I was out last night near Yonge and College for a friend’s going away party and the topic of the College Park building came up (originally an Eaton’s department store). We talked about how in the 1920s it was planned as a 38-storey Art Deco tower (see above photo), but that the Great Depression forced Eaton’s to scale back their plans. They ended up building a 7-storey building, albeit an impressive one.
Then today, thinking about that discussion, I became curious about the story of Eaton’s. Where exactly did it start and how did they get to a point where they were planning the largest retail and office complex in the world?
Well, as many of you probably know or can guess, the first Eaton’s store was opened where the Toronto Eaton Centre mall currently sits today. The exact address was 178 Yonge Street, which is just north of Queen Street. But what was interesting about this location is that, at the time, it was considered to be far removed from Toronto’s center of fashion and retail. That was King Street East. Below is a map from 1842.
In 1869 when Timothy Eaton opened his first store, the heart of Toronto was what is today known as Old Town (although most people would probably just refer to it either as King East or as the St. Lawrence Market). People shopped along King Street between Yonge and Jarvis, and Queen Street probably would have felt out of the way.
But Eaton’s succeeded at Yonge & Queen, along with rival store Simpson’s, and retailing shifted northward. With Eaton’s College Street, the company was once again looking north. In fact, they wanted to move their entire operation from Queen Street up to College Street, and they even tried to get Simpson’s department store to do the same (somebody clearly understood agglomeration economies).

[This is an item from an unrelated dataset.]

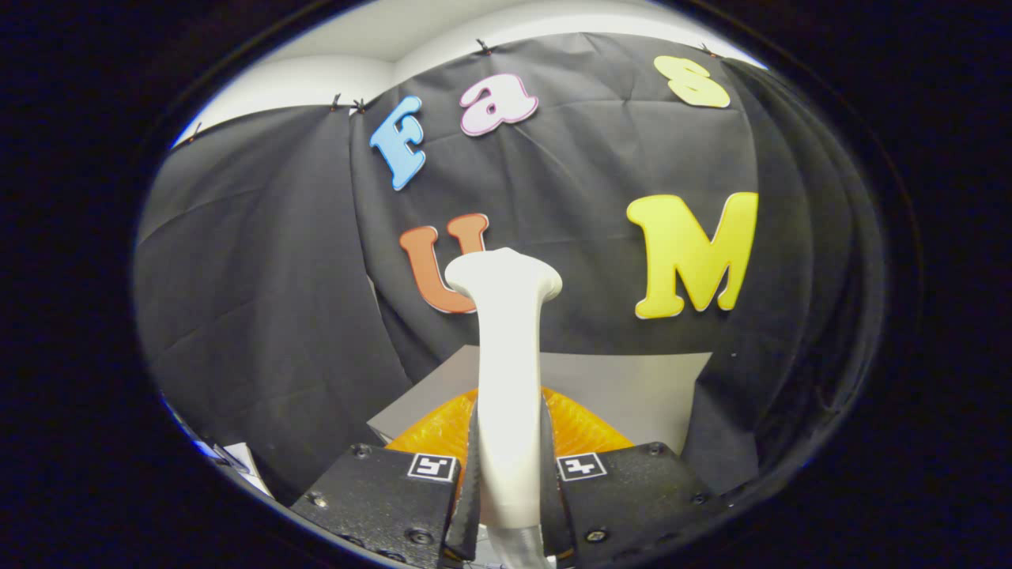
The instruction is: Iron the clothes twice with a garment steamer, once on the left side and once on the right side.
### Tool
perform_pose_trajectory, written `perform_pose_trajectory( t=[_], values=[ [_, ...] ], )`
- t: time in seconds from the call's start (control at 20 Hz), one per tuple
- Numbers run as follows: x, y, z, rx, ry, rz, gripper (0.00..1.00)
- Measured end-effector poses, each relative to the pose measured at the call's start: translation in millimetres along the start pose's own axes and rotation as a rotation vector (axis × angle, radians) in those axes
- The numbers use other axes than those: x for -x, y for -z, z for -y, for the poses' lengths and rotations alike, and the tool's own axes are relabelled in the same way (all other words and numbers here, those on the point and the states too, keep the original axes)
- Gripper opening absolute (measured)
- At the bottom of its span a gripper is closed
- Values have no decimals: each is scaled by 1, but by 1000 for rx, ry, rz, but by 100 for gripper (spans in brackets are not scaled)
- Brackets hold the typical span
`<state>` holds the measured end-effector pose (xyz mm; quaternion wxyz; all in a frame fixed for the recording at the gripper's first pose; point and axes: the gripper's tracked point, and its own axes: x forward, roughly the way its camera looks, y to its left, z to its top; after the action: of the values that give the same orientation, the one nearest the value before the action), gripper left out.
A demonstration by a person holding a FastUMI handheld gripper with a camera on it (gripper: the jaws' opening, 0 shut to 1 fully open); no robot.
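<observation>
- My black two-finger gripper (510,482) was clamped on the white plastic garment steamer (507,379), both fingers pressing its handle.
- The steamer stood upright towards 12 o'clock; its lower end was cut off.
- At 12 o'clock beyond my fingers, the orange pleated garment (581,431) on the grey board (632,387) was mostly hidden.

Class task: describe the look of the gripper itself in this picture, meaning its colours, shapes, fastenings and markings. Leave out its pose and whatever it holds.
The gripper has two blocky black bodies with a rough, grainy finish and visible screw heads. Each body carries a small square black-and-white marker on its inner top corner. The fingers are narrow dark strips with smooth inner pads.
</observation>
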<state>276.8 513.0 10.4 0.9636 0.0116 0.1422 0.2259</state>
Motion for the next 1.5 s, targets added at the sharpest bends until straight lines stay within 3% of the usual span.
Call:
perform_pose_trajectory(
  t=[0.4,0.5,0.7,0.95,1.2,1.5],
  values=[
    [101,-29,29,39,45,173,33],
    [133,-35,55,105,122,202,33],
    [202,-56,104,109,200,271,33],
    [285,-112,159,162,320,425,33],
    [302,-148,205,195,416,520,33],
    [276,-150,234,189,395,500,33]
  ],
)
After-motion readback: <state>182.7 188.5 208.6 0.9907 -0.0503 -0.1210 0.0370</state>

But since the full build out of Eaton’s College Street never actually happened, both stores were kept in operation and a customer shuttle bus was run between the two of them (until the Yonge subway line opened up in the 1950s). With the opening of the Toronto Eaton Centre mall in the 1970s, Eaton’s closed both Queen and College Street locations, and consolidated operations near Dundas Street.
In 1999, after 130 years of operation, the company went bankrupt.
What I find interesting about this story is that it speaks to how dominant the department store business model was at the time and how it was shaping the city around it. If Eaton’s had achieved its vision for the corner of Yonge & College, Toronto might look a lot different today. Perhaps we’d all be shopping for fashion along College Street.